Why does this matter?

Believe it or not, there are actually some damaging effects of saying this to each other. Living where I do and having the opportunity to speak to islanders in my similar situation has allowed me to explore what this term can do to a person of Pacific Islander descent. One of the first things that we discuss is that it just discourages us to even try to learn. Why learn our culture when our own people will make fun of us and basically say we aren’t even true Pacific Islanders? To be 100% with you, unless you are living and growing up on the islands you really have no say. The thing is if you call another pasifika person plastic, you are saying, “You have no value,” “You will never be a part of the culture,” etc.
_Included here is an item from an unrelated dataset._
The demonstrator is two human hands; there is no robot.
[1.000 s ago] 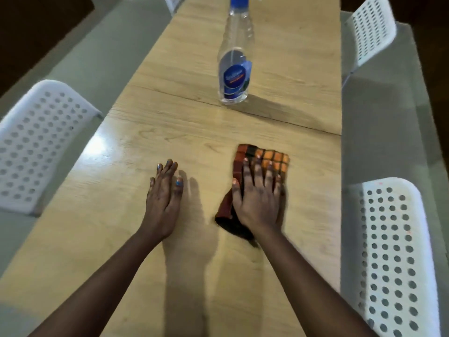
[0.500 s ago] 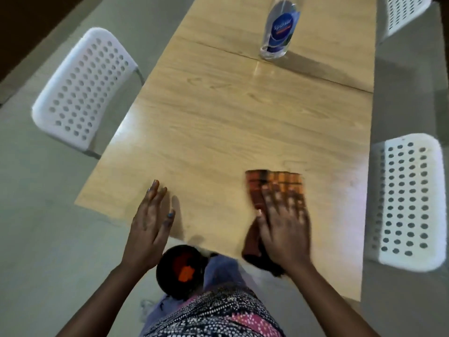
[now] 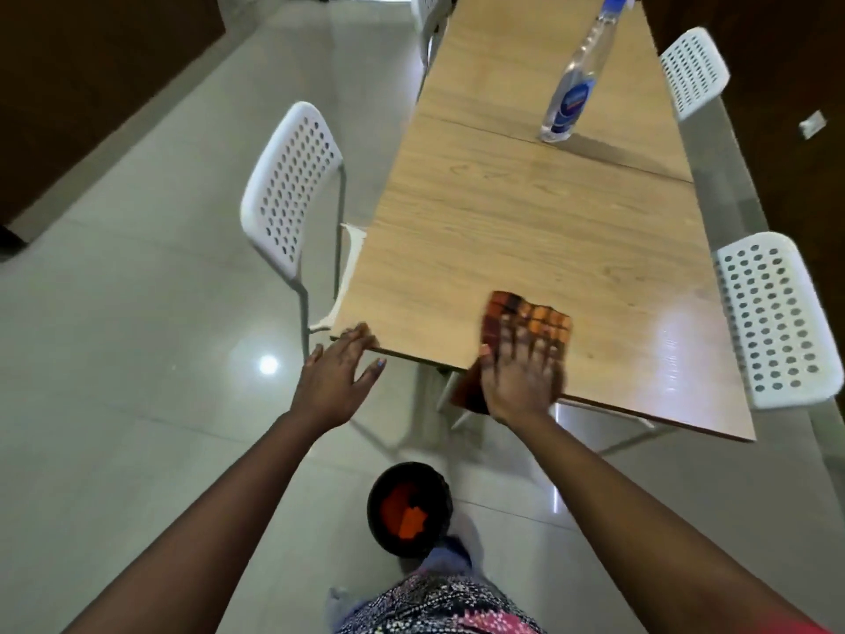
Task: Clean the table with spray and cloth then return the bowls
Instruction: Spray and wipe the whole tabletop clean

This in turn hurts our culture because who wants to share where they come from when their own people hate on them. It has not just short term effects but it also has long term effects. There needs to be more understanding. Sure, I get that we may laugh at each other for the way we pronounce words, but do so with compassion and understanding. Tease us, but then explain with love how to correctly say a term. Allow us the courtesy to make the mistake, but correct us with kindness. When we’re dancing or learning, give us a learning curve. We are trying our best.
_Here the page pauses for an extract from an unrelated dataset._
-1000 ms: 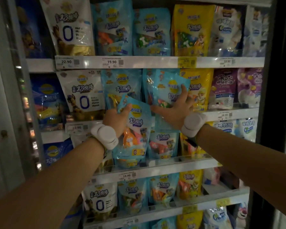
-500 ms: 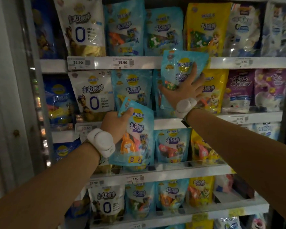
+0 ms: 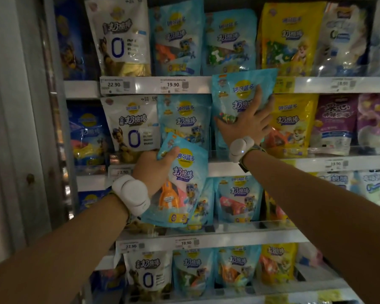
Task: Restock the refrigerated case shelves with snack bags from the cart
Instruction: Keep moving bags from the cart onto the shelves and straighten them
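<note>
so i have two soft, shiny light-blue snack bags with a yellow circle on the front, one in each hand. my landmark is the white price strip marked 19.90 (image 3: 173, 84) on the shelf edge.

the raised blue bag (image 3: 239, 95) is just to the right of that strip, and its top covers part of the same shelf edge. my right hand (image 3: 248, 123) lies on its front with the fingers spread wide; the thumb reaches to the bag's left side. i think i hold it like this to lift it up and push it in with the blue bags on the shelf above the strip. whether the fingers wrap round its edge, i cannot tell; it looks more like a press than a squeeze.

the lower blue bag (image 3: 180, 185) is well below the strip and a bit to the left of the first bag. my left hand (image 3: 154, 170) holds it by its left side, thumb on the front near the top corner, fingers hidden behind. it tilts a little. i think it waits here for its turn, kept close to the shelves.

both arms reach out long toward the case. the cart is out of view.
</note>
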Available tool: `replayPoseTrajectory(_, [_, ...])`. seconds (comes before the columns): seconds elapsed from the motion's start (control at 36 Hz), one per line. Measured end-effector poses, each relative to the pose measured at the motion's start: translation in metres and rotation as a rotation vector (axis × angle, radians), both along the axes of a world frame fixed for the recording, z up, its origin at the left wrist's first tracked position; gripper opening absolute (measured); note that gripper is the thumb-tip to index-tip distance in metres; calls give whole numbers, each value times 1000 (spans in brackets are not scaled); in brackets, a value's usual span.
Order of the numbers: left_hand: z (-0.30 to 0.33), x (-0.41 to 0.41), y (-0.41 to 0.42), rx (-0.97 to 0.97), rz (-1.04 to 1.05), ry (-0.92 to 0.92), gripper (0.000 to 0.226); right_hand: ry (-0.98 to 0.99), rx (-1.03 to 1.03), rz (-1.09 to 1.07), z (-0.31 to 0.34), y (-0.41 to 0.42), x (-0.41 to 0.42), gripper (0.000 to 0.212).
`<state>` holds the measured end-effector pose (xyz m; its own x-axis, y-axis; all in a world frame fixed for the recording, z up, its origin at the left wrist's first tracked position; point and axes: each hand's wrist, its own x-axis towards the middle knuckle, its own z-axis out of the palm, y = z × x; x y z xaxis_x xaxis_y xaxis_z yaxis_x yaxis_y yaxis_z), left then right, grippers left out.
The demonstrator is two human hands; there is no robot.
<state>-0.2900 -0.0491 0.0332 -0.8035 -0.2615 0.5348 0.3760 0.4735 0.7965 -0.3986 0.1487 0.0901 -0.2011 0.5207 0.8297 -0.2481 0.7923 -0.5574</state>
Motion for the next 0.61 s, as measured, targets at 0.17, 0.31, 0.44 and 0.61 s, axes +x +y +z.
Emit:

“Plastic” Being Used In The Media

I recently saw a new tv show that was being aired. I watched it on YouTube and it was called, Know Your Roots. Not too bad of a title and super interesting. I figured like Game of Bros (LOVED THAT SHOW BTW *insert heart eyes*) where contestants needed to prove that they knew their culture traditions. Which it was, and it was an interesting show for sure. The only issue I had with it was that they would be like, “Today we are going to see how plastic you are.” Just so casual and the contestants didn’t really see a problem with it. Granted most of them are very well known in the Polynesian circles and probably don’t always have to prove themselves. They might, I don’t know them, but I just hate how casual the term is being used. That’s just one example of making the term “plastic” okay.

Time For Understanding

I was scrolling through Instagram and saw this post:

Samoans learning to speak Samoan

I think right here is what those of us who didn’t grow up in the culture are looking for. Just a bit of encouragement, understanding, and love.
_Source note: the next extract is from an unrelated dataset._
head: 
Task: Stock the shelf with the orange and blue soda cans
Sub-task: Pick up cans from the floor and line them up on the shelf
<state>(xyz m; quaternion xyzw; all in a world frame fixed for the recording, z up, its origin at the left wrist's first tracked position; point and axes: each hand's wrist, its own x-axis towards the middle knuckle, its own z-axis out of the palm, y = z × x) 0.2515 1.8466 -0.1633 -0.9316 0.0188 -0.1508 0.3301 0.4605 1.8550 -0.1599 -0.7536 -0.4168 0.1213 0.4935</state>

I also decided to go to Instagram and ask my followers what they thought. I didn’t get many responses. I don’t know if that’s because some people think it’s silly to make a big deal about this, or if it’s because we’re all focused on the issues facing Pasifika rugby players. Either way, I did get one response. I asked, “When you hear the term ‘plastic _______’ how does it make you feel?” Their response was, “It makes me feel sad and disappointed. A nation divided within itself will never prosper.” This is literally everything. If there is one point that should be made, it’s this one right here. How are we to continue the sharing of the culture and language if some of us are discouraged or shamed for just trying to learn.

What are your thoughts?

At the end of the day, we have to continue this conversation. Not just on social media, but we need to actually talk with each other about this. Some might think it’s just a joke, but to some it’s not a joke. It’s a hurtful slur, and quite frankly it needs to stop. We have other problems facing our community than to bring each other down. Modern colonizers are still persisting their way into our way of doing things or bringing us down. We need to stand together and not divide our nation.

And, that’s the koko for this week. Much alofa to all of you!